■ Dataset content ■
+--

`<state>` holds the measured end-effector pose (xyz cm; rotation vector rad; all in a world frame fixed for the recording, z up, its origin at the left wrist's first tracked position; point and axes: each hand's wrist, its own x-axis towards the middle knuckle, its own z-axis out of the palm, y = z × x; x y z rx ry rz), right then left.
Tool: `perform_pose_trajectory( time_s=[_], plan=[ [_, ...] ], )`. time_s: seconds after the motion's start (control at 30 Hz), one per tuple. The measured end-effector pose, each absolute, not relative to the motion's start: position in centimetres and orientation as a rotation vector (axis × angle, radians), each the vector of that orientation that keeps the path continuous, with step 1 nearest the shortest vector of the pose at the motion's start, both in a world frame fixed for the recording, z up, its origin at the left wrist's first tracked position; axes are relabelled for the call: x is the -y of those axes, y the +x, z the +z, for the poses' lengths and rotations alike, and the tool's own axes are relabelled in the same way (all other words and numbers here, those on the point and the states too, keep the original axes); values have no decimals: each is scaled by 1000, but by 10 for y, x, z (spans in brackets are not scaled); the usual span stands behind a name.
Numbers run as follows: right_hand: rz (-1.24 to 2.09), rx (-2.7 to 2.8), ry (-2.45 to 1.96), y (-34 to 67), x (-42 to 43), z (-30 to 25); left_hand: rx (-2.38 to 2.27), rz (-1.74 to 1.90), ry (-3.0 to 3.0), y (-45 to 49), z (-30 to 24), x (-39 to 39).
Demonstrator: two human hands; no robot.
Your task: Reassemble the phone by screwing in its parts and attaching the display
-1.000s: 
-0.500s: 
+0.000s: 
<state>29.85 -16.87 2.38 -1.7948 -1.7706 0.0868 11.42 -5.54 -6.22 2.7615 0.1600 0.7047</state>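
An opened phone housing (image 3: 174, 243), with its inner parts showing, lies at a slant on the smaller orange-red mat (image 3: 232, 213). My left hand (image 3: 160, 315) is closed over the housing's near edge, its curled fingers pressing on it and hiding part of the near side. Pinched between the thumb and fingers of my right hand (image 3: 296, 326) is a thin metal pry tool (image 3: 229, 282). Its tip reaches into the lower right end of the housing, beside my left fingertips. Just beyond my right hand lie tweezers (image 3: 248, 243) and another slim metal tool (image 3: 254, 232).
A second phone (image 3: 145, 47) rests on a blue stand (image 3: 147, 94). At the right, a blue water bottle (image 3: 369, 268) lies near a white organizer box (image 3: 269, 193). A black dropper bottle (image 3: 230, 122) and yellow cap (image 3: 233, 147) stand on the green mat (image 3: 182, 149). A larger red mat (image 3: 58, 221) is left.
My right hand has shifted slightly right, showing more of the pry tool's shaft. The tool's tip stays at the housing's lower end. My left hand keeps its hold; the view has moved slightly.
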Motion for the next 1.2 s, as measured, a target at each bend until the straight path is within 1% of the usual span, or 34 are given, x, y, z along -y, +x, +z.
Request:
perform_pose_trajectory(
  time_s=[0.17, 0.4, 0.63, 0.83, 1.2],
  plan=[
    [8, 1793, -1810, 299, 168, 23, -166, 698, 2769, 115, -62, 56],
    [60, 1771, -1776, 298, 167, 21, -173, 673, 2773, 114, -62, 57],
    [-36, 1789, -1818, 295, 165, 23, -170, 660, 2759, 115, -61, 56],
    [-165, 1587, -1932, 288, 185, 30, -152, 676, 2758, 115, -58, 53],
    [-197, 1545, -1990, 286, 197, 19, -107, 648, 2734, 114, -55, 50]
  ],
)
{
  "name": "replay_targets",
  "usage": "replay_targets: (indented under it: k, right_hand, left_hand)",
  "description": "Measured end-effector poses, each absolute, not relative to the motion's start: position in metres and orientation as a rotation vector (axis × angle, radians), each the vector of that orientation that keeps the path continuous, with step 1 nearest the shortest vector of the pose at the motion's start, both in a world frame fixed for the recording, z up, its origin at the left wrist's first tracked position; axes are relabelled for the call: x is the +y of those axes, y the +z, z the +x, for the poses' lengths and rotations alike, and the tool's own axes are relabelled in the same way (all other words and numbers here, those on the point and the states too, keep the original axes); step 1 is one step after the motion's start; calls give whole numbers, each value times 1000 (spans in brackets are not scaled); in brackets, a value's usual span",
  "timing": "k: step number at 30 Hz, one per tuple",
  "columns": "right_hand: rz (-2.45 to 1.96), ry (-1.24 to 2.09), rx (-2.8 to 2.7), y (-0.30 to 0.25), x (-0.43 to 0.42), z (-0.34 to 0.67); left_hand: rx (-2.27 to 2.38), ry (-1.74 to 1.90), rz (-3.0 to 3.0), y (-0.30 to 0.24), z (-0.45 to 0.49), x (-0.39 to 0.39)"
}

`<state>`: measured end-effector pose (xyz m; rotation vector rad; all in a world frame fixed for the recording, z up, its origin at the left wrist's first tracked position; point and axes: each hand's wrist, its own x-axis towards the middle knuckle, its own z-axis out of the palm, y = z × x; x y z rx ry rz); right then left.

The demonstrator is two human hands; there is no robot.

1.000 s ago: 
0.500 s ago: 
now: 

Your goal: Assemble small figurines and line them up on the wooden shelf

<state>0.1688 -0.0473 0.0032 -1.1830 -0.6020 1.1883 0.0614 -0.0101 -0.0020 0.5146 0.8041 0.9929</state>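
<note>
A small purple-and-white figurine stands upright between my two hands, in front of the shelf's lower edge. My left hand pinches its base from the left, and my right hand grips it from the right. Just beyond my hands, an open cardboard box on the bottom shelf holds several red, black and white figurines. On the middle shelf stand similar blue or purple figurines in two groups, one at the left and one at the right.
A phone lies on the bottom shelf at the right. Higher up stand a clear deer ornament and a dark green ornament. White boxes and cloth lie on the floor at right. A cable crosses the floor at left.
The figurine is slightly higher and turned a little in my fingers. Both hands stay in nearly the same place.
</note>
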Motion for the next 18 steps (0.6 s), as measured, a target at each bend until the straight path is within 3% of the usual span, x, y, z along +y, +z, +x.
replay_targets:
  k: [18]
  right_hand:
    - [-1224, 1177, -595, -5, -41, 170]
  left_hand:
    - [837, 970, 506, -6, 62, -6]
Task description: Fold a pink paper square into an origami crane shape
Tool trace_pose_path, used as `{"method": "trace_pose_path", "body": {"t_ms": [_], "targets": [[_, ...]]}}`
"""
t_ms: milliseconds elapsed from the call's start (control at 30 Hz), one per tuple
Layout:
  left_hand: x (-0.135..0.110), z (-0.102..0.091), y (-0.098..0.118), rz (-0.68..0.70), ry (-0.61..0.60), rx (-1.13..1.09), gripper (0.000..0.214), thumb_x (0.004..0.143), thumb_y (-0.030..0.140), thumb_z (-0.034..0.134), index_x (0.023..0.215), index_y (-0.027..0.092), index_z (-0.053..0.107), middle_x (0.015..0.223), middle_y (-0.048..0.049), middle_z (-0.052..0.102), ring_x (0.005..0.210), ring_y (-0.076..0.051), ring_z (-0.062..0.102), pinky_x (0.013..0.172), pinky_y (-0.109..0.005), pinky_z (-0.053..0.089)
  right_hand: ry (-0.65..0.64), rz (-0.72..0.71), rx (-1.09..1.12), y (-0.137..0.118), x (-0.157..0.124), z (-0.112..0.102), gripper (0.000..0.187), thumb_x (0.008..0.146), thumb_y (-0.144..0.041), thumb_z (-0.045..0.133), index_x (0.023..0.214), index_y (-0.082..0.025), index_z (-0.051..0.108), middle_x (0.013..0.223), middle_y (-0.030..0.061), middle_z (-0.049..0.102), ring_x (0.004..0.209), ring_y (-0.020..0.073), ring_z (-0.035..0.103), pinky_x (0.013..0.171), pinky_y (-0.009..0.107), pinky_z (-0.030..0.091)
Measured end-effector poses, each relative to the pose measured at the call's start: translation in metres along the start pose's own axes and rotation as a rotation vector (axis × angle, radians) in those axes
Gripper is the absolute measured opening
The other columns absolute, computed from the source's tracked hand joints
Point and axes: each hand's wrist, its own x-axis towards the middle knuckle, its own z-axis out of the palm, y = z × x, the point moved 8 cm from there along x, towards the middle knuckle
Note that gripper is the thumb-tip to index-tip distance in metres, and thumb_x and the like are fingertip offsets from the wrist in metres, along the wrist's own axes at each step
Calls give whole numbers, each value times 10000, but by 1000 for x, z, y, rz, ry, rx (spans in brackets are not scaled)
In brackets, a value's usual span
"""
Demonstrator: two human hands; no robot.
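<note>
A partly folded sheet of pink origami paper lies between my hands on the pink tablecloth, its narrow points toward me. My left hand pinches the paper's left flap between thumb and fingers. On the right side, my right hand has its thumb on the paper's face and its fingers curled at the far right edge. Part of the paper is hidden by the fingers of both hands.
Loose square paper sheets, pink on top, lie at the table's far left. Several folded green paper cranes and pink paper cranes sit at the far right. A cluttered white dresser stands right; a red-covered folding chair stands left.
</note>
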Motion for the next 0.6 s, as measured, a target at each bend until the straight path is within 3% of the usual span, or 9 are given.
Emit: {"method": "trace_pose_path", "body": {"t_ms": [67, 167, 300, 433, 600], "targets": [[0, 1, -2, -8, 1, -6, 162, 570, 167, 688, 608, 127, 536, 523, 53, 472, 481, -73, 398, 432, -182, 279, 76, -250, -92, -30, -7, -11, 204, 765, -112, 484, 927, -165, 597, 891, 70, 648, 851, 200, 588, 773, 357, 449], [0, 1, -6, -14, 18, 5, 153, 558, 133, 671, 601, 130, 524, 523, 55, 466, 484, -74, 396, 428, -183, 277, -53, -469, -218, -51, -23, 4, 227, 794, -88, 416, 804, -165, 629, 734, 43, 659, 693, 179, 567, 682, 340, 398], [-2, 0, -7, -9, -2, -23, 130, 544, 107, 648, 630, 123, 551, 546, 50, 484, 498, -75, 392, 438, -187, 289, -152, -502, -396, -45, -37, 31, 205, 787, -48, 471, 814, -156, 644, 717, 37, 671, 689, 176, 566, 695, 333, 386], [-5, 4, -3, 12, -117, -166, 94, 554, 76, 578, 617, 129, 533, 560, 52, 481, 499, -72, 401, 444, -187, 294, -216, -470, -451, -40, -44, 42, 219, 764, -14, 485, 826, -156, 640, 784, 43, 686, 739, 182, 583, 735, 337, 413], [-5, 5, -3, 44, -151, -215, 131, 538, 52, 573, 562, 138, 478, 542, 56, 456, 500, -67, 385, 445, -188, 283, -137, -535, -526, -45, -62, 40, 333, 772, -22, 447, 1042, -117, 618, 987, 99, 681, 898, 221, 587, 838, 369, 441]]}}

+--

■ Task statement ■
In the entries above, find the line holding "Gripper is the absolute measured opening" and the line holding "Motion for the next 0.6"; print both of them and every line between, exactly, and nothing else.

■ Result ■
Gripper is the absolute measured opening
The other columns absolute, computed from the source's tracked hand joints
Point and axes: each hand's wrist, its own x-axis towards the middle knuckle, its own z-axis out of the palm, y = z × x, the point moved 8 cm from there along x, towards the middle knuckle
Note that gripper is the thumb-tip to index-tip distance in metres, and thumb_x and the like are fingertip offsets from the wrist in metres, along the wrist's own axes at each step
Calls give whole numbers, each value times 10000, but by 1000 for x, z, y, rz, ry, rx (spans in brackets are not scaled)
In brackets, a value's usual span
"""
Demonstrator: two human hands; no robot.
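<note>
A partly folded sheet of pink origami paper lies between my hands on the pink tablecloth, its narrow points toward me. My left hand pinches the paper's left flap between thumb and fingers. On the right side, my right hand has its thumb on the paper's face and its fingers curled at the far right edge. Part of the paper is hidden by the fingers of both hands.
Loose square paper sheets, pink on top, lie at the table's far left. Several folded green paper cranes and pink paper cranes sit at the far right. A cluttered white dresser stands right; a red-covered folding chair stands left.
</note>
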Motion for the next 0.6 s, as measured, a target at each bend until the straight path is within 3% of the usual span, or 9 are given.

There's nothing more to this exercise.